Mike Birbiglia is a specialist.  Most comedians just go for the laughs or the one-liners.  Mike is a master of what he does for two reasons.  One, he has perfected it.  Two, no one else even attempts it.  He is methodical, like a sniper, despite the fact that his weapon of choice is one of mass destruction.  It is us.  He uses us against us in the most intimate of ways.  Mike Birbiglia does not tell jokes.  He tells stories in an extremely funny, entertaining, yet simple way.  Because if you step back and look at your life from an objective point of view, outside of your own feelings about what’s happening to you, one could argue that some of it is humourous, even the times where we are the most stressed, uncertain, and nervous about what it all means and what’s coming ahead.

Mike taps into that, as if he’s lived it.  As if he’s an ordinary man going through the same life experiences as the rest of us.  Could it be even possible?  Who knows?  But he speaks it as if he dares to be one of us, the regulars.  If you’ve ever watched Mike’s Netflix specials like “What I Should Have Said Was Nothing” or (one of my all time favourites which I recommend to everyone) “My Girlfriend’s Boyfriend“, then you already know what I mean about how dangerous he is.

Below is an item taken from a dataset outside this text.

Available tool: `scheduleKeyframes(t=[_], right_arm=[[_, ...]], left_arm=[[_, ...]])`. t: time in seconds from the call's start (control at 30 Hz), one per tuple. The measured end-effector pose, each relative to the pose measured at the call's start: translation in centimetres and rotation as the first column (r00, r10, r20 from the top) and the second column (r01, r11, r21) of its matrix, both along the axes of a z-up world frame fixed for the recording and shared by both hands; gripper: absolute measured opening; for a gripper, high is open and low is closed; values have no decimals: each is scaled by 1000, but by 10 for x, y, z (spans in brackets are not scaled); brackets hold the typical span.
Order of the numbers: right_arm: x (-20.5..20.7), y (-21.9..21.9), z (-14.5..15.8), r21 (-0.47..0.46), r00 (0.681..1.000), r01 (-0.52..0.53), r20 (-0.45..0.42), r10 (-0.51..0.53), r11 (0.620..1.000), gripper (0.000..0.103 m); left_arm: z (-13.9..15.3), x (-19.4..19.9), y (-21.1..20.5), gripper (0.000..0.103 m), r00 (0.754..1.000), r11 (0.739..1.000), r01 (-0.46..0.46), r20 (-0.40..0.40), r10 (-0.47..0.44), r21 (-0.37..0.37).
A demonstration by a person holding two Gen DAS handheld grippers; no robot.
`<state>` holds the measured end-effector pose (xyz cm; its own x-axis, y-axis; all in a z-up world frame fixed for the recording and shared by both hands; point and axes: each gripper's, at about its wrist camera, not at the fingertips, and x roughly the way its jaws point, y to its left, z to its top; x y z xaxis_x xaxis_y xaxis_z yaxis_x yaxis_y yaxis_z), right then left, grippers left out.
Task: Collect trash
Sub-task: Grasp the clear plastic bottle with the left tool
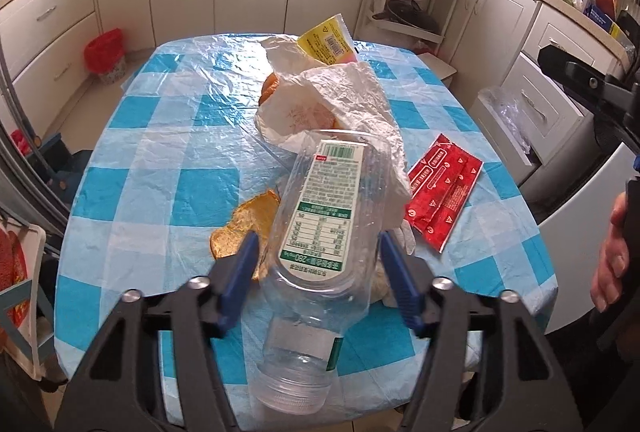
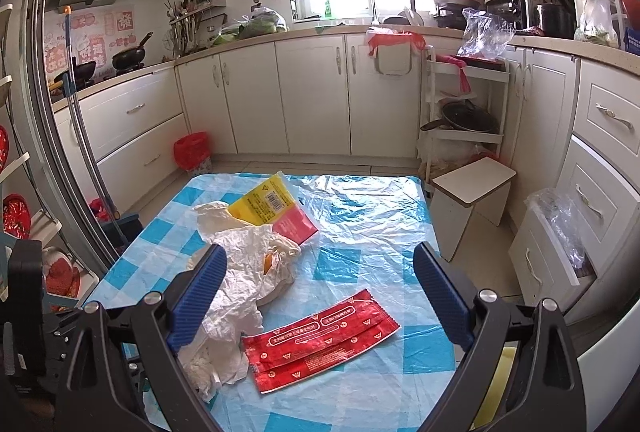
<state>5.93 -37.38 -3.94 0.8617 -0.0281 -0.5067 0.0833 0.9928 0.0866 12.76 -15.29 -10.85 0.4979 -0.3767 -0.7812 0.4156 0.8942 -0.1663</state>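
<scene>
While the left gripper [image 1: 316, 256] is holding a clear bottle [image 1: 320, 228] between its jaws above the near part of the checked tabletop [image 1: 168, 152], neck toward the camera and label up, the right gripper [image 2: 320, 296] is hovering with its jaws spread wide and nothing between them. Under it a red wrapper [image 2: 320, 340] is lying flat on the tabletop just beside a crumpled white bag [image 2: 248, 264], with a yellow packet [image 2: 268, 204] sticking out beyond. An orange peel [image 1: 244, 228] is resting on the cloth beside the bottle.
</scene>
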Motion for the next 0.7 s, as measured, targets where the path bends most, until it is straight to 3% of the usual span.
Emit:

People go to comedy shows to laugh.  We don’t expect to have cathartic, life-celebrating, and sometimes life-changing “a-ha” moments as if we had just sat through a marathon of Oprah’s Greatest Hits.  But that’s how he gets you.  That’s Mike’s secret weapon.  He tells stories, and disguises them as consumable jokes.  Jokes about his fears, his anxiety about being a human on this planet at this time, his trepidation about falling in love, his concerns over his health, his fear of failing in his career, in his relationships, in being a parent.  He tells them so well, that we are not just laughing because it’s funny, or because it’s true, but because it’s us.  All of us.  We chase him down the rabbit hole (we think) because his real-time introspection is hilarious.  But before long, we are no longer sure if we are chasing him, or if he is simply reflecting us.  At a Mike Birbiglia show, because he starts with unique situations, the audience doesn’t realize that we are all taking the journey with him until it gets to a point where it is uncomfortable.   That is what the majority of his show is built up of, it is those moments that we look around and see that everything he is talking about, we have all felt or feel to some extent as we go through the difficult points in our life in real time.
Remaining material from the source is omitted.